Keep in mind the approach that was used for the excision:
From CPT-Assistant August 2000 pages 5-6
"When an excised lesion is a neoplasm of uncertain morphology (eg, melanoma vs. dysplastic nevi), choosing the correct CPT code relates to the manner in which the lesion is excised,
rather than the final pathologic diagnosis, since the CPT code should reflect the knowledge, skill, time, and effort that the physician invests in the excision of the lesion.Example: An ambiguous, but low-suspicion lesion might be excised with minimal surrounding, grossly normal skin/soft tissue margins, as for a benign lesion. This would be most appropriately reported using the excision of benign lesion codes 11400-11446.
An ambiguous, but moderate-to-high suspicion lesion would be excised with moderate to wide surrounding grossly normal skin/soft tissue margins, as for a malignant lesion. This type of excision would be most appropriately reported using the excision of malignant lesion codes 11600-11646."

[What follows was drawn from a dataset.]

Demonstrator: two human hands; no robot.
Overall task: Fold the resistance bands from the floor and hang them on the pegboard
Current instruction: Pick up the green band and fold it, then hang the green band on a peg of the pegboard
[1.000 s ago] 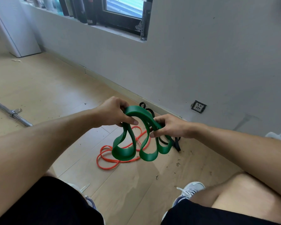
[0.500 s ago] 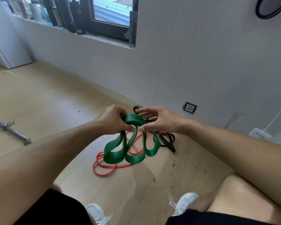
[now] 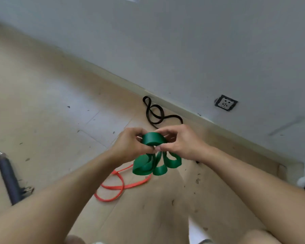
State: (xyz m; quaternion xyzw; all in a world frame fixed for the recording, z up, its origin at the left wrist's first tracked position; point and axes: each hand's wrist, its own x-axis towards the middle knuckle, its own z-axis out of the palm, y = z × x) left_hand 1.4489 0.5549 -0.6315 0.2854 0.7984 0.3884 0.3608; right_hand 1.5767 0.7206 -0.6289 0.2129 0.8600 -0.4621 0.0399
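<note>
Because it is soft, light and springy, the green band (image 3: 154, 140) at the middle of the frame is pinched at its bunched top by the left hand (image 3: 128, 145) and right hand (image 3: 180, 142), so its loops likely cannot spring open.

A room used as a home gym: pale wood-plank floor (image 3: 42, 111) against a plain grey wall (image 3: 183, 41) with a socket (image 3: 225, 102); resistance bands, orange (image 3: 120, 188) and black (image 3: 155, 113), lie loose; a metal bar (image 3: 7, 176) rests nearby.
</note>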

Your provider must be specific in the documentation there is moderate to high suspicion
that the lesion may be malignant to justify using the 11600-11646 code range.
While the criteria for measuring the reportable size of the excision and the subsequent code to report has changed since then, I have found no other documentation that indicates a change in the coding concept that was discussed. I hope you have found this information useful.